WHAT TO PRODUCE ▸ Every line from the first record below down to the line that includes "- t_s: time" must be reproduced exactly; the pictures are not.

DATA FOR THE TASK ▸

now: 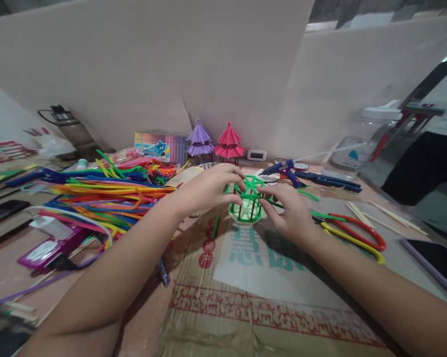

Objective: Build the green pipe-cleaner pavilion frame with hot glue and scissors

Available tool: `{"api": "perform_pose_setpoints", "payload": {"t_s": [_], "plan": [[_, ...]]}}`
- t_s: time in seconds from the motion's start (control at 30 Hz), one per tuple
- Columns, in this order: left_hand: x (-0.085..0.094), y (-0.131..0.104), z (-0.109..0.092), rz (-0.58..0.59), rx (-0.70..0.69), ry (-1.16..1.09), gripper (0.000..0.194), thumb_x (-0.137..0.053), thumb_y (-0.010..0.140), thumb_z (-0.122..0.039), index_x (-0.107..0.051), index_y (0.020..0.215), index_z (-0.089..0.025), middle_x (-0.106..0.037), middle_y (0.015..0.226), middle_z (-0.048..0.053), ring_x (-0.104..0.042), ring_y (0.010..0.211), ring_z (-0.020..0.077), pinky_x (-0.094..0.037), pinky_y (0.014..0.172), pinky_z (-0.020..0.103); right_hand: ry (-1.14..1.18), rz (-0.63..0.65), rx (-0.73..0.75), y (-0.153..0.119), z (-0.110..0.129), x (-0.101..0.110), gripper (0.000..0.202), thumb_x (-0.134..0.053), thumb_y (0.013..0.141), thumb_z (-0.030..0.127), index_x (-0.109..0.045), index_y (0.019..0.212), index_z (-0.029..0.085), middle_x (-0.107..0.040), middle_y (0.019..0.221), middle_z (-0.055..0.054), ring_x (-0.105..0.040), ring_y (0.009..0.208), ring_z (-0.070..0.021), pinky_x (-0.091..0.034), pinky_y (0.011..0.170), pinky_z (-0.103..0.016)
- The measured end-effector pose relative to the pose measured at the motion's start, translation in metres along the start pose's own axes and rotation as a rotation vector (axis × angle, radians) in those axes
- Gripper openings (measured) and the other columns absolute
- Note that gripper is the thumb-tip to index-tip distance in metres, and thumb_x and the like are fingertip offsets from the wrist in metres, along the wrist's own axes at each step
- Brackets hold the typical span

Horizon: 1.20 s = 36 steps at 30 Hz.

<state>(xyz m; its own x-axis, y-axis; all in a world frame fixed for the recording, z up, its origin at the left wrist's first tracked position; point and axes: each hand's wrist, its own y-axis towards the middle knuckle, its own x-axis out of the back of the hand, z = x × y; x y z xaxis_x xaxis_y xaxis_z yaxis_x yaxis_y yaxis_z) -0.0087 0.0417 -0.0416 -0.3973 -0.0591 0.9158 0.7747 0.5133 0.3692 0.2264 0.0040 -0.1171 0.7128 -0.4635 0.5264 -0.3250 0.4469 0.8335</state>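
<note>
Your L hand [216, 187] and R hand [291, 210] each pinch a side of the green frame [249, 204], upright btwn them. Progress, I'd judge approx. half: base, brown posts & spoked top are on; a pleated roof's prob. left, going by the purple model [200, 143] & red model [229, 141] beyond. Glue gun [291, 173]'s past your R; pipe cleaners [97, 191] left of your L.

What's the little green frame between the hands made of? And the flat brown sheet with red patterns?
Green frame: perhaps fuzzy pipe cleaners, because its bars look soft and matte; its thin, straight brown posts might be wood.
Brown sheet: likely cardboard, dull, since it shows creases and printed red patterns.
</note>
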Motion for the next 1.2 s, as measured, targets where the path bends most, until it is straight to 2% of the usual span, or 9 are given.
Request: {"api": "perform_pose_setpoints", "payload": {"t_s": [0.1, 0.23, 0.33, 0.47, 0.67, 0.8, 1.0, 1.13, 1.2], "plan": [[-0.003, 0.000, -0.001, 0.017, 0.013, 0.011, 0.020, -0.067, 0.088, -0.035, -0.073, 0.099, -0.020, -0.065, 0.122, 0.010, -0.059, 0.118, 0.0244, -0.047, 0.102, 0.040, -0.056, -0.022, 0.120, -0.002, 0.005, 0.005, 0.011, -0.063, 0.089, 0.020, -0.066, 0.100, 0.020, -0.065, 0.085, -0.007, -0.058, 0.080, -0.0217, -0.047, 0.071, -0.036], [-0.005, -0.001, 0.000, 0.057, 0.017, -0.021, 0.020, -0.064, 0.089, -0.032, -0.073, 0.102, -0.019, -0.060, 0.131, 0.012, -0.053, 0.127, 0.0266, -0.043, 0.108, 0.044, -0.118, 0.128, 0.291, -0.009, 0.013, 0.004, 0.005, -0.064, 0.090, 0.021, -0.067, 0.093, 0.018, -0.065, 0.071, -0.002, -0.053, 0.064, -0.0173, -0.039, 0.059, -0.032], [-0.006, -0.001, -0.001, 0.111, 0.013, -0.055, 0.020, -0.069, 0.085, -0.031, -0.071, 0.101, -0.019, -0.052, 0.142, 0.013, -0.043, 0.138, 0.0282, -0.037, 0.114, 0.047, -0.159, 0.157, 0.264, -0.013, 0.012, -0.001, 0.008, -0.062, 0.092, 0.024, -0.068, 0.093, 0.018, -0.068, 0.072, -0.003, -0.056, 0.064, -0.0172, -0.038, 0.059, -0.032], [-0.010, 0.001, -0.004, 0.096, 0.005, -0.119, 0.007, -0.070, 0.083, -0.026, -0.070, 0.084, -0.019, -0.045, 0.150, 0.010, -0.037, 0.144, 0.0271, -0.032, 0.117, 0.049, -0.251, 0.133, 0.205, -0.014, 0.005, -0.004, 0.011, -0.059, 0.095, 0.025, -0.069, 0.095, 0.020, -0.072, 0.076, -0.003, -0.059, 0.064, -0.0177, -0.037, 0.059, -0.034], [-0.013, 0.006, -0.013, 0.080, 0.090, -0.287, 0.005, -0.069, 0.085, -0.022, -0.070, 0.083, -0.018, -0.043, 0.153, 0.010, -0.041, 0.142, 0.0268, -0.039, 0.112, 0.045, -0.368, 0.107, 0.226, -0.011, 0.003, -0.001, 0.014, -0.057, 0.096, 0.025, -0.069, 0.100, 0.019, -0.069, 0.070, -0.003, -0.057, 0.061, -0.0176, -0.034, 0.058, -0.034], [-0.013, 0.008, -0.017, 0.057, 0.139, -0.405, 0.007, -0.067, 0.086, -0.025, -0.069, 0.084, -0.018, -0.044, 0.153, 0.007, -0.047, 0.137, 0.0249, -0.044, 0.107, 0.042, -0.404, 0.039, 0.245, -0.006, 0.004, 0.004, 0.014, -0.060, 0.095, 0.026, -0.069, 0.101, 0.019, -0.068, 0.067, -0.002, -0.057, 0.062, -0.0176, -0.034, 0.058, -0.034], [-0.018, 0.010, -0.023, -0.004, 0.171, -0.433, 0.005, -0.069, 0.085, -0.022, -0.069, 0.083, -0.018, -0.054, 0.145, 0.009, -0.050, 0.135, 0.0242, -0.041, 0.110, 0.043, -0.326, 0.008, 0.197, -0.002, 0.002, 0.006, 0.011, -0.060, 0.093, 0.024, -0.069, 0.087, 0.021, -0.071, 0.073, -0.003, -0.059, 0.065, -0.0166, -0.038, 0.061, -0.032], [-0.016, 0.009, -0.024, -0.014, 0.168, -0.388, 0.006, -0.069, 0.084, -0.019, -0.069, 0.090, -0.017, -0.050, 0.148, 0.011, -0.049, 0.136, 0.0243, -0.040, 0.112, 0.045, -0.222, 0.048, 0.213, -0.002, 0.004, 0.006, 0.011, -0.058, 0.093, 0.019, -0.067, 0.088, 0.021, -0.070, 0.076, -0.004, -0.058, 0.067, -0.0175, -0.043, 0.065, -0.032], [-0.014, 0.008, -0.021, 0.003, 0.142, -0.357, 0.013, -0.068, 0.083, -0.014, -0.069, 0.096, -0.018, -0.049, 0.149, 0.010, -0.046, 0.139, 0.0235, -0.039, 0.114, 0.045, -0.170, 0.037, 0.234, -0.003, 0.008, 0.006, 0.009, -0.059, 0.092, 0.017, -0.067, 0.090, 0.022, -0.071, 0.086, -0.006, -0.061, 0.079, -0.0201, -0.048, 0.074, -0.035]]}}
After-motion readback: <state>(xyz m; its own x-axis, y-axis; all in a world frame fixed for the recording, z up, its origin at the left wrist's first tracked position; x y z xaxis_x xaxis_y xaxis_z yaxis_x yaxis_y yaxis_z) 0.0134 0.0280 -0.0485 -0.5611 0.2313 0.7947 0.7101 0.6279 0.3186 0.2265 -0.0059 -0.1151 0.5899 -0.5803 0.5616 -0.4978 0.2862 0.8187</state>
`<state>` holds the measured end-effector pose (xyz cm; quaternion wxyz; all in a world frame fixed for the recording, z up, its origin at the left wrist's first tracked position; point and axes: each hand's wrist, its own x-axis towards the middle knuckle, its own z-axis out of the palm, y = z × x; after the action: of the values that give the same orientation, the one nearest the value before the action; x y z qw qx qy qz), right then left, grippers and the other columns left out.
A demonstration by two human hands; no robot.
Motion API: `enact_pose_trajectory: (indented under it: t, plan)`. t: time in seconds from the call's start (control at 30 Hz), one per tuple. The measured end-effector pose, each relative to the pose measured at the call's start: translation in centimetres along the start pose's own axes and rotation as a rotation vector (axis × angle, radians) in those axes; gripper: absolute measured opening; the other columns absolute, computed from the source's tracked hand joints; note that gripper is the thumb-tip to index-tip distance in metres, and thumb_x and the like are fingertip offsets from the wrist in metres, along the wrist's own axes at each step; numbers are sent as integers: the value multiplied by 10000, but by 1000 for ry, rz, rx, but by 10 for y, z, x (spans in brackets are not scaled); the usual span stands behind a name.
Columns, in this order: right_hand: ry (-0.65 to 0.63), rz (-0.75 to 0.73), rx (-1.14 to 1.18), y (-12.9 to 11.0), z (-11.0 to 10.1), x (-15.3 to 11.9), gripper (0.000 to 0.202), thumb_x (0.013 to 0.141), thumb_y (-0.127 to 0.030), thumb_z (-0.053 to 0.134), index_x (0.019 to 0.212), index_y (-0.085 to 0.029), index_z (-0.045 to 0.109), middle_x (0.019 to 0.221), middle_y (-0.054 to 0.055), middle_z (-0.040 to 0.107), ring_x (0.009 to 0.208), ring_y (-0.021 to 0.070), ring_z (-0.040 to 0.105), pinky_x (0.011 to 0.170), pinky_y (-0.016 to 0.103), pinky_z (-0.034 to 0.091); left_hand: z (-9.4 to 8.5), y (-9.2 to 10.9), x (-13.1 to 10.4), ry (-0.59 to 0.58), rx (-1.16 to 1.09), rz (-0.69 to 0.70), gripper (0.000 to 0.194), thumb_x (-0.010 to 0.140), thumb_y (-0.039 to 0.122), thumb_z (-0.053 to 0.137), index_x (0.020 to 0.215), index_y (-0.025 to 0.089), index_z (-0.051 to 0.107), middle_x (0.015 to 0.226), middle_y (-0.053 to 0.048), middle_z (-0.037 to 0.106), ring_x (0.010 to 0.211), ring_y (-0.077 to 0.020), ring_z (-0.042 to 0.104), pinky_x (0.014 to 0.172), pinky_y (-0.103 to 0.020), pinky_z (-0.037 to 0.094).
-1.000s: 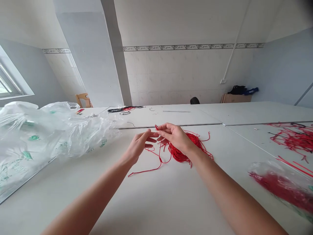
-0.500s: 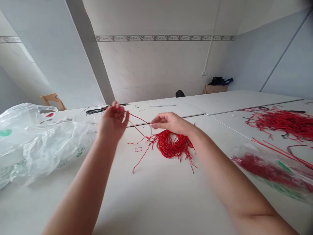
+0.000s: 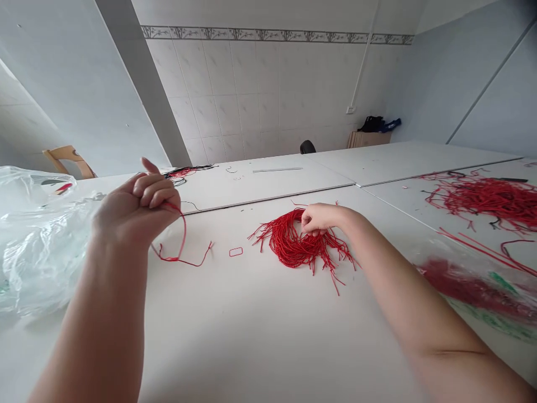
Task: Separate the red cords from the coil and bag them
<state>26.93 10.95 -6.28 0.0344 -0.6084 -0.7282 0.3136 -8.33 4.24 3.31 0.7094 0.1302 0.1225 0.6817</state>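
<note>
A thin red cord loop hangs from my left hand, whose fingers are curled round it, palm up. The cord's knotted part and loose ends hang low over the white table. At the centre lies a coiled bundle of red braided cords, its frayed ends spread to both sides. My right hand is at the bundle's upper right, fingertips pinched together at the cords; whether they grip one is too small to tell. Left of the bundle lies a small red rectangular outline.
Clear plastic bags cover the left side. At right are a loose red cord pile and a bag of red material. Dark cords and a thin grey strip lie farther back.
My left hand has moved left and closed, drawing the cord loop away from the bundle. My right hand has moved right and down onto the bundle. The view has shifted slightly.
</note>
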Motion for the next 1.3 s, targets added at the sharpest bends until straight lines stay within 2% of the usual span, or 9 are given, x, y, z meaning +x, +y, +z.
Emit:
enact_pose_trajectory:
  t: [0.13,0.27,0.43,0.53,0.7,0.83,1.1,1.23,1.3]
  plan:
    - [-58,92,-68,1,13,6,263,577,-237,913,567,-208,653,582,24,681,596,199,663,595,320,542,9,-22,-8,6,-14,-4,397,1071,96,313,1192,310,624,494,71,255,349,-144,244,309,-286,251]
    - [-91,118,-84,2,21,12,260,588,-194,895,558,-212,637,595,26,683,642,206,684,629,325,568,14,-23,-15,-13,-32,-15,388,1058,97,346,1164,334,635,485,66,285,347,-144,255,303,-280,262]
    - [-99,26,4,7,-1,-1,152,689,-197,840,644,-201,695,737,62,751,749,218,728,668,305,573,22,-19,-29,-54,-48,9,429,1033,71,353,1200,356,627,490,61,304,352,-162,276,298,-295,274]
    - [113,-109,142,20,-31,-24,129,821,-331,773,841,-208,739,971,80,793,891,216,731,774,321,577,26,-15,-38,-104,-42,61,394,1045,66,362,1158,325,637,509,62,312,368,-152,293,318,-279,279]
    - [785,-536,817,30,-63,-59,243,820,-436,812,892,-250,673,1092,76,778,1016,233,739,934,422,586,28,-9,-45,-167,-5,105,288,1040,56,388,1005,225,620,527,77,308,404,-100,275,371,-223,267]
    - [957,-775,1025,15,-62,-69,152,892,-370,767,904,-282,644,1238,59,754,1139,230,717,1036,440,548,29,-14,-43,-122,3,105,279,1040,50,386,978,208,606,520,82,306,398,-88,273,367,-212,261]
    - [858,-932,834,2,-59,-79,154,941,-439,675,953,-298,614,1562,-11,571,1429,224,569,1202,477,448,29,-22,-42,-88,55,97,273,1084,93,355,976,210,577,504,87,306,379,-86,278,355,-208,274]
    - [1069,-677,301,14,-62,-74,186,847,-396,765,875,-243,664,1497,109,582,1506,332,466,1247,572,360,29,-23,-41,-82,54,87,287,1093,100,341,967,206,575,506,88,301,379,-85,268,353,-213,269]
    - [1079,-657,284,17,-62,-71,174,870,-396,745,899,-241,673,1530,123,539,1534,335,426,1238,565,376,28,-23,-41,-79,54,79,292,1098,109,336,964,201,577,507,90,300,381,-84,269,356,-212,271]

ANSWER FOR THIS EXERCISE ▸
now: 

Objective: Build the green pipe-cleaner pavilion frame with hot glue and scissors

Available tool: `{"api": "perform_pose_setpoints", "payload": {"t_s": [_], "plan": [[_, ...]]}}`
- t_s: time in seconds from the motion's start (control at 30 Hz), one per tuple

The answer has been written out completely.